Faut-il surveiller l'évolution de l'euro-franc, qui est passé sous la parité ?
07.03.2022
- Déclaration de M. Canliff, vice-gouverneur de la Banque d'Angleterre
- Prix de l'immobilier à Halifax, au Royaume-Uni
Le week-end dernier, sur les marchés des changes américains, un climat d'aversion au risque s'est installé à la suite d'informations selon lesquelles la centrale nucléaire de Zaporijia, dans le sud de l'Ukraine, aurait été placée sous le contrôle de l'armée russe dans le cadre de l'invasion de l'Ukraine par la Russie, ce qui a entraîné une baisse du dollar américain face au yen. Il est toutefois resté solide face à l'euro, la paire EUR/USD ayant chuté d'environ 250 pips, passant de 1,106 à 1,082.

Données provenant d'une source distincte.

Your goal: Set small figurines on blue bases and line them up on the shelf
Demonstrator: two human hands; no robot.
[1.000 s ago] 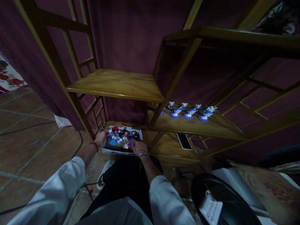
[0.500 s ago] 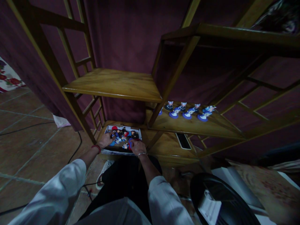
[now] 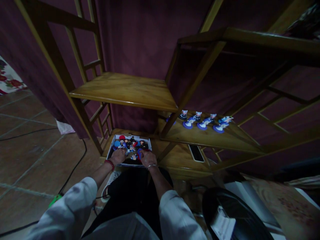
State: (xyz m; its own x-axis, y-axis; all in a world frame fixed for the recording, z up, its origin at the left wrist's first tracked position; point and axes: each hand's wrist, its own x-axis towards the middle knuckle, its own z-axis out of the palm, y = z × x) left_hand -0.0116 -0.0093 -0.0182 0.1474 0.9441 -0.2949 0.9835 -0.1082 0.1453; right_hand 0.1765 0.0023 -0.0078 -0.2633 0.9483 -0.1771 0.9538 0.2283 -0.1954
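Observation:
A shallow white-walled box (image 3: 150, 144) sits on the low wooden shelf in front of me, with several small figurines (image 3: 130, 143) jumbled inside. My left hand (image 3: 118, 156) reaches over its near left part, fingers curled down among the figurines; what they grip, if anything, is hidden. At the box's near right corner my right hand (image 3: 148, 158) is closed on a figurine with a purple-blue base (image 3: 139, 153); most of that figurine is covered by the fingers. Round blue and red bases show near the box's left and back sides.
Several figurines on purple bases (image 3: 204, 124) stand in rows on the raised shelf (image 3: 182, 135) to the right. A phone (image 3: 196, 153) lies on the lower shelf. Overhead juts a wooden shelf board (image 3: 125, 88). A black chair (image 3: 240, 213) stands at lower right; a cable (image 3: 77, 166) crosses the floor.
My left hand has moved right and nearer to me within the box, uncovering a blue base on the left. The right hand stays nearly in place. The view has shifted slightly.

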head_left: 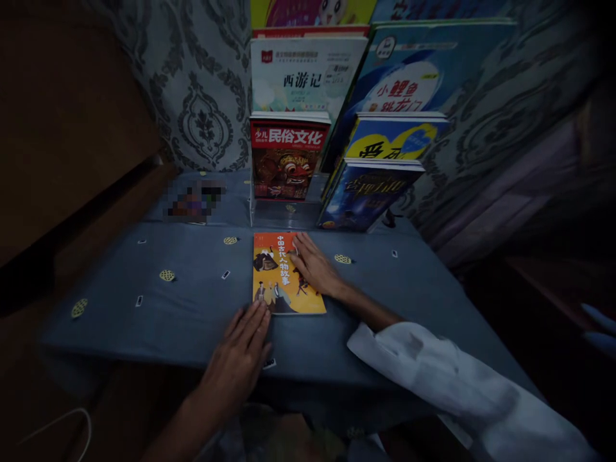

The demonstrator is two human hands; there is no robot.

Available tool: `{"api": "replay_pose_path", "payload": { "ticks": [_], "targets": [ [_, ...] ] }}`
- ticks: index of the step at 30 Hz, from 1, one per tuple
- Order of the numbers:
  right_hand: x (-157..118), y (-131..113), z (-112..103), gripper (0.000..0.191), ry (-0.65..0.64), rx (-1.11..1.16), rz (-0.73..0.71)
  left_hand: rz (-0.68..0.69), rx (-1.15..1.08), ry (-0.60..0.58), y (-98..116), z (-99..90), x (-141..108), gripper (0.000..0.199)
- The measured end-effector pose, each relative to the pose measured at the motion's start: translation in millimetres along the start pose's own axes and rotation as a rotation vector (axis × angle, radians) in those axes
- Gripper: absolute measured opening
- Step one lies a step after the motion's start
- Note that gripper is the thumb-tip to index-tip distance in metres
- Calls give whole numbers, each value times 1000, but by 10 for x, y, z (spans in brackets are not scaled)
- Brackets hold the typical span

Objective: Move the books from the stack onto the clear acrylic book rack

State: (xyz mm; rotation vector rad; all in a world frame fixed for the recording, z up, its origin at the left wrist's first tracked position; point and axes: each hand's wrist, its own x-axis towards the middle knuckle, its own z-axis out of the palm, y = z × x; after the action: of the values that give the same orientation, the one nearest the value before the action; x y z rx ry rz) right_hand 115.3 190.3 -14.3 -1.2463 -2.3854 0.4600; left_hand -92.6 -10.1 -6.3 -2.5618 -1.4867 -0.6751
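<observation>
A closed orange-and-yellow book with Chinese characters and drawn figures on its cover lies flat on the blue-grey tablecloth. My right hand rests on the book's upper right side, fingers stretched out over the cover. At the lower left corner, the fingertips of my left hand touch the cover, while its palm lies over the cloth near the table's front edge. Neither hand grips the book. A pale sleeve covers my right forearm.
Just behind the book stands a clear stand holding several upright books, among them a red one and a dark blue one. A blurred-out item lies at the back left. Patterned curtain hangs behind.
</observation>
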Motion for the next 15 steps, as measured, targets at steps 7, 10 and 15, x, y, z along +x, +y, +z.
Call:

En raison de l'aggravation de la situation en Ukraine, l'euro connaît des fluctuations instables et s'affaiblit de manière généralisée. Sa baisse s'accélère notamment face au franc suisse : le taux de change euro-franc a encore chuté sous la parité de 1,000 et a atteint, en ce moment même sur les marchés asiatiques, son plus bas niveau de l'année à 0,997.
Aujourd'hui, hormis les commandes dans le secteur manufacturier et les ventes au détail en Allemagne, ainsi que l'indice Halifax des prix immobiliers au Royaume-Uni, prévus à 16h00 (heure européenne), et la déclaration de M. Canrif, vice-gouverneur de la Banque d'Angleterre, à 24h00 (heure américaine), ainsi que l'encours du crédit à la consommation aux États-Unis à 29h00, aucune publication d'indicateurs majeurs n'est prévue.Compte tenu de la persistance des risques géopolitiques, il faut s'attendre à ce que les fluctuations soudaines des cours rendent les analyses techniques moins efficaces ; il convient donc de surveiller l'évolution des prix tout en ajustant prudemment ses positions.